2.Wash and soak rice in a vessel – Keep aside.
3.Slice the onion finely and fry till golden brown remove and keep aside retain the oil.
4.Chop tomato and keep aside.
5.Clean and pick only leaves of fresh mint and coriander wash drain and chop finely,slit green chilis and wash curry leaves and set apart.
6.Whisk yoghurt with 3 tbsps of water and keep.
1.Now – In a mixing bowl take the boiled vegetables and add curry leaves,chopped tomato,slit green chilis,half of the whisked yoghurt,ginger garlic paste,juice of half lemon,salt,tumeric,red chili powder, coriander powder,chopped mint,coriander,fried onion and biryani masala mix well and keep for marination for about half an hour.

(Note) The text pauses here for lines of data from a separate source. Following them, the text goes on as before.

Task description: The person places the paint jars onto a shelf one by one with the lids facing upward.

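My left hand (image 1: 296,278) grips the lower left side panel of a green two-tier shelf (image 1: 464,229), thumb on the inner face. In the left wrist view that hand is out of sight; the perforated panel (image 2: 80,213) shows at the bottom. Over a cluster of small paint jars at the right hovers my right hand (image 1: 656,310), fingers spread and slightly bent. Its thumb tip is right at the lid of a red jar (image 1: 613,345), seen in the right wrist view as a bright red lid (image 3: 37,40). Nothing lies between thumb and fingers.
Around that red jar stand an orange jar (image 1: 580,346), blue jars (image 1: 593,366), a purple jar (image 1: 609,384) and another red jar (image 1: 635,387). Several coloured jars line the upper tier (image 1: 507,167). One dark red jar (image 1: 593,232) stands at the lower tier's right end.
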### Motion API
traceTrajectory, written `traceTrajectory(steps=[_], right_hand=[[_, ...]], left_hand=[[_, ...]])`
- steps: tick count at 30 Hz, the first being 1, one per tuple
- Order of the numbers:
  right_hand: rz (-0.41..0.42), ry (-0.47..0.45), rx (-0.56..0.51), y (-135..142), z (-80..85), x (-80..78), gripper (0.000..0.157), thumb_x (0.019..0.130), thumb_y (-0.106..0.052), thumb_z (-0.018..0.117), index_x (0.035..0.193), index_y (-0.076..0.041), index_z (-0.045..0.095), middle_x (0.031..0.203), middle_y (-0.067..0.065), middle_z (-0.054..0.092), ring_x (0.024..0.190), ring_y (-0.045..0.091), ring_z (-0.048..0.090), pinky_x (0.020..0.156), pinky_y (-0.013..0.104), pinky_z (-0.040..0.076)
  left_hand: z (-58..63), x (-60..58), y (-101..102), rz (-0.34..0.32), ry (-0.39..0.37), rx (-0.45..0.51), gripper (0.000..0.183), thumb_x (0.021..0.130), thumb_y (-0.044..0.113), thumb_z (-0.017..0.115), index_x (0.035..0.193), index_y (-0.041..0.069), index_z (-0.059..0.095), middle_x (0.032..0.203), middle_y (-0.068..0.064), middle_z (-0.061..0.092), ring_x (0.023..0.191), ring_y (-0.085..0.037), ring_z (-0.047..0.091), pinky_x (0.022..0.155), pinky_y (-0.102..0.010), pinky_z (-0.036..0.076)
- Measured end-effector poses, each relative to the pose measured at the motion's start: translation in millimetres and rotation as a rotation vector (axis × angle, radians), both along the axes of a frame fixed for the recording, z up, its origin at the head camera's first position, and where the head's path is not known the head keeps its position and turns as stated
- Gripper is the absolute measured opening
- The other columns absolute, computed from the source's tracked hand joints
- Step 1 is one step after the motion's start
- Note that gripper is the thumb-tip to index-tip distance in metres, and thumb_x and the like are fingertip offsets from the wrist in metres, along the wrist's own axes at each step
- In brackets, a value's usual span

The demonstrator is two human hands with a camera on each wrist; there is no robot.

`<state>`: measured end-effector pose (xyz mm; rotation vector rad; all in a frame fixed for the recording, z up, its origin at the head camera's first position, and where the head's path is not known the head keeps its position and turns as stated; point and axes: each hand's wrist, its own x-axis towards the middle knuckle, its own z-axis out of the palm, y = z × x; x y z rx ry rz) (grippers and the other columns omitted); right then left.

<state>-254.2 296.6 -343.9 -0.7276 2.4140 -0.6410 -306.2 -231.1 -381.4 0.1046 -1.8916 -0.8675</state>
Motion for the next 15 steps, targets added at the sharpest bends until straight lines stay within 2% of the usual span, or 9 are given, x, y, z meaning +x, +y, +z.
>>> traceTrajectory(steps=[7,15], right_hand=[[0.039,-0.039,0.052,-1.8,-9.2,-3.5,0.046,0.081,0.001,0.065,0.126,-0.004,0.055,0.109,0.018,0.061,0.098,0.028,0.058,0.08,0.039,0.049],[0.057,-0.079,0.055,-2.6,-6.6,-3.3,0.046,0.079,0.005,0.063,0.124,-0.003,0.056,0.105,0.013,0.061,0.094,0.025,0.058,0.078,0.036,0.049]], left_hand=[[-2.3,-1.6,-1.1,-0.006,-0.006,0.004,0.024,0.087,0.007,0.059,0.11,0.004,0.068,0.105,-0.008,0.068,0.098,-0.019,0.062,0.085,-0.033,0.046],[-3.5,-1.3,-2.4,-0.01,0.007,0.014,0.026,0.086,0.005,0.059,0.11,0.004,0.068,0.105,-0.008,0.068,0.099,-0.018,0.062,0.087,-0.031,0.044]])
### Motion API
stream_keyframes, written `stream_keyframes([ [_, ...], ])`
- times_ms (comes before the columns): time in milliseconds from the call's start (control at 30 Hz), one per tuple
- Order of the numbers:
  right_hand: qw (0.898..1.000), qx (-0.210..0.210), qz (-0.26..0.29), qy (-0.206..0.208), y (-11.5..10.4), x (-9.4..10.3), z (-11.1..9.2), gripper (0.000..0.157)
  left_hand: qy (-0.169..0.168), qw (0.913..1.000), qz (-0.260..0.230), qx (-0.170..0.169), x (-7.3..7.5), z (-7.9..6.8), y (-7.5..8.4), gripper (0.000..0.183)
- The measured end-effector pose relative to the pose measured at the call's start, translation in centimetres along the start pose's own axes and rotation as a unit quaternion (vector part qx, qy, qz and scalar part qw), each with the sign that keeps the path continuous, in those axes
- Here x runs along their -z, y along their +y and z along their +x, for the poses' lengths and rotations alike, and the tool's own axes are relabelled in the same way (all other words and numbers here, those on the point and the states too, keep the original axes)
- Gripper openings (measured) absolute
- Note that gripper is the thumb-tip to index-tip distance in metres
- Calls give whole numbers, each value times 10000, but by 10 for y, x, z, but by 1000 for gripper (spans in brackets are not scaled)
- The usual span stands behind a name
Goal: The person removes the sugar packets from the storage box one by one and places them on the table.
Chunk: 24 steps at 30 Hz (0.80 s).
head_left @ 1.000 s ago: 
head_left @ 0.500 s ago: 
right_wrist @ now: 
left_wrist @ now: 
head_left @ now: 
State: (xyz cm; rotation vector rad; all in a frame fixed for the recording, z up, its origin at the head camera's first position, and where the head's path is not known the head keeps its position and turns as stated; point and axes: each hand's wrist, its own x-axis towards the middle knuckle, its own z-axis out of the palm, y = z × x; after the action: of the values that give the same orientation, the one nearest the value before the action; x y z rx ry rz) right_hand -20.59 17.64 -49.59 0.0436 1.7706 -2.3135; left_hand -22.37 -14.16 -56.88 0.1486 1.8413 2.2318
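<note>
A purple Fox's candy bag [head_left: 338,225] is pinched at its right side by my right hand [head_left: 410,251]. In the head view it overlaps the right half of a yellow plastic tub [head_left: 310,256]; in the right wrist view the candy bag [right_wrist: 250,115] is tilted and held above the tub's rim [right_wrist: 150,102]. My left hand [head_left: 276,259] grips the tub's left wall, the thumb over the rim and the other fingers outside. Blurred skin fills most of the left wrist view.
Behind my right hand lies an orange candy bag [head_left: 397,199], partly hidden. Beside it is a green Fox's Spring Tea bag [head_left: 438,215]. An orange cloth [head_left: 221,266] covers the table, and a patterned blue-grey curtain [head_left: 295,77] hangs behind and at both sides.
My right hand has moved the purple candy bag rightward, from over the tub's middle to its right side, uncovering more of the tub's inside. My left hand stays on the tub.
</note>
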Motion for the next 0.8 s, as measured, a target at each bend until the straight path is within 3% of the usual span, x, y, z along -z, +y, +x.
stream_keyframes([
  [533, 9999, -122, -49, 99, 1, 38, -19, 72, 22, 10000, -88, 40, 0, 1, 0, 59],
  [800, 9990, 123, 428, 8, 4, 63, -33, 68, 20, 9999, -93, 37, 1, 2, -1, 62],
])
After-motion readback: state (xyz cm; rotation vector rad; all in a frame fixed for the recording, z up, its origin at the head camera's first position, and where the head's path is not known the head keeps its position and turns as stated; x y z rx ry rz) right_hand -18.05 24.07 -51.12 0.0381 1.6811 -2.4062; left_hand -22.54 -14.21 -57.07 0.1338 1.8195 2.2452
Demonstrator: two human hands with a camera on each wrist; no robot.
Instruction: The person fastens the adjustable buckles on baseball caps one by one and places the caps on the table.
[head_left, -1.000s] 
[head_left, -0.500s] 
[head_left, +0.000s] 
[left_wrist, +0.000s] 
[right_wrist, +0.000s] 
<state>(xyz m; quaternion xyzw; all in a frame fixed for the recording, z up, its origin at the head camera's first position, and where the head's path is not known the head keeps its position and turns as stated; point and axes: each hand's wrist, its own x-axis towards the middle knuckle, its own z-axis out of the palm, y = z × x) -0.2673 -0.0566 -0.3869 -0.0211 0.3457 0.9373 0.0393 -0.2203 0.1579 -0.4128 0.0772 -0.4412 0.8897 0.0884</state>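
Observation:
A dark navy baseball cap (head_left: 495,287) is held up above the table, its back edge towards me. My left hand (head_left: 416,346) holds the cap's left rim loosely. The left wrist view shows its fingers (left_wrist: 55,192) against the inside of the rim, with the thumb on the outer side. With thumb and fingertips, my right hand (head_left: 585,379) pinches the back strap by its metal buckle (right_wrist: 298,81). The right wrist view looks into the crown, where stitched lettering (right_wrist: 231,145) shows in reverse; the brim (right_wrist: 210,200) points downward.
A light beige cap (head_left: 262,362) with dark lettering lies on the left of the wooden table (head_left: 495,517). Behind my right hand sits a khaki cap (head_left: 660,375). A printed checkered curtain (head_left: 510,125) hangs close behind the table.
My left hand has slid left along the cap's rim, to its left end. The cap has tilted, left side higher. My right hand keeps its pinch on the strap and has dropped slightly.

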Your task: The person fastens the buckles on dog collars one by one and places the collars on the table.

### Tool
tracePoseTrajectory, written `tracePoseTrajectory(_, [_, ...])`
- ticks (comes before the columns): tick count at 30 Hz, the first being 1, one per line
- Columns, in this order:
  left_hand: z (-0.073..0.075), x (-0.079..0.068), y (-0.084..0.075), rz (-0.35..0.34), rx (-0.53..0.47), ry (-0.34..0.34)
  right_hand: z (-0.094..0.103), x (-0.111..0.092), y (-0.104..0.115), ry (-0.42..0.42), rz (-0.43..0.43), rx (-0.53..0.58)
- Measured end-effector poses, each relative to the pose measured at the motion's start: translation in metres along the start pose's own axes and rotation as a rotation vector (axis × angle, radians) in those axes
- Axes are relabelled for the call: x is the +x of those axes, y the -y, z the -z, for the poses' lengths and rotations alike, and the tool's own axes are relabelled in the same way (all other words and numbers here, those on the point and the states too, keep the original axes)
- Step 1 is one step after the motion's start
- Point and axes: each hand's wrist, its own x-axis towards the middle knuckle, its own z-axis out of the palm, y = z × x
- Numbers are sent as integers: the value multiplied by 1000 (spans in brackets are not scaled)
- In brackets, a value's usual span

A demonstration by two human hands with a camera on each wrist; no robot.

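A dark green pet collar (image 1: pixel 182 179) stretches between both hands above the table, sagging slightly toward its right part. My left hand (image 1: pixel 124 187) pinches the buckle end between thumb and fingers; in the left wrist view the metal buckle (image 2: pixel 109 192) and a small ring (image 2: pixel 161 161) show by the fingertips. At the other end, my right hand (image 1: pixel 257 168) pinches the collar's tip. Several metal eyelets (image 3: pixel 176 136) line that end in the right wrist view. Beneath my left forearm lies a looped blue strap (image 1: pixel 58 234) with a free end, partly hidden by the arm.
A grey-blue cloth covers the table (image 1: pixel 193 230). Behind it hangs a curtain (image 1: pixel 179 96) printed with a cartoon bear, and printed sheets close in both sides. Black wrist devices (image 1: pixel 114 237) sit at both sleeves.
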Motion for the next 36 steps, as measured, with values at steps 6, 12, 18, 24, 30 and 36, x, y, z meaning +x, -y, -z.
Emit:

2.Then in an electric rice cooker vessel add 8 cups of water,bay leaves,cloves,cinnamon,pepper corns and salt and bring to boil by closing the lid and lowering the cook button,or prepare in an open vessel if you wish.When the water starts to boil open the lid and add the soaked and drained rice and close let cook just enough almost 3/4 only.switch off the cooker.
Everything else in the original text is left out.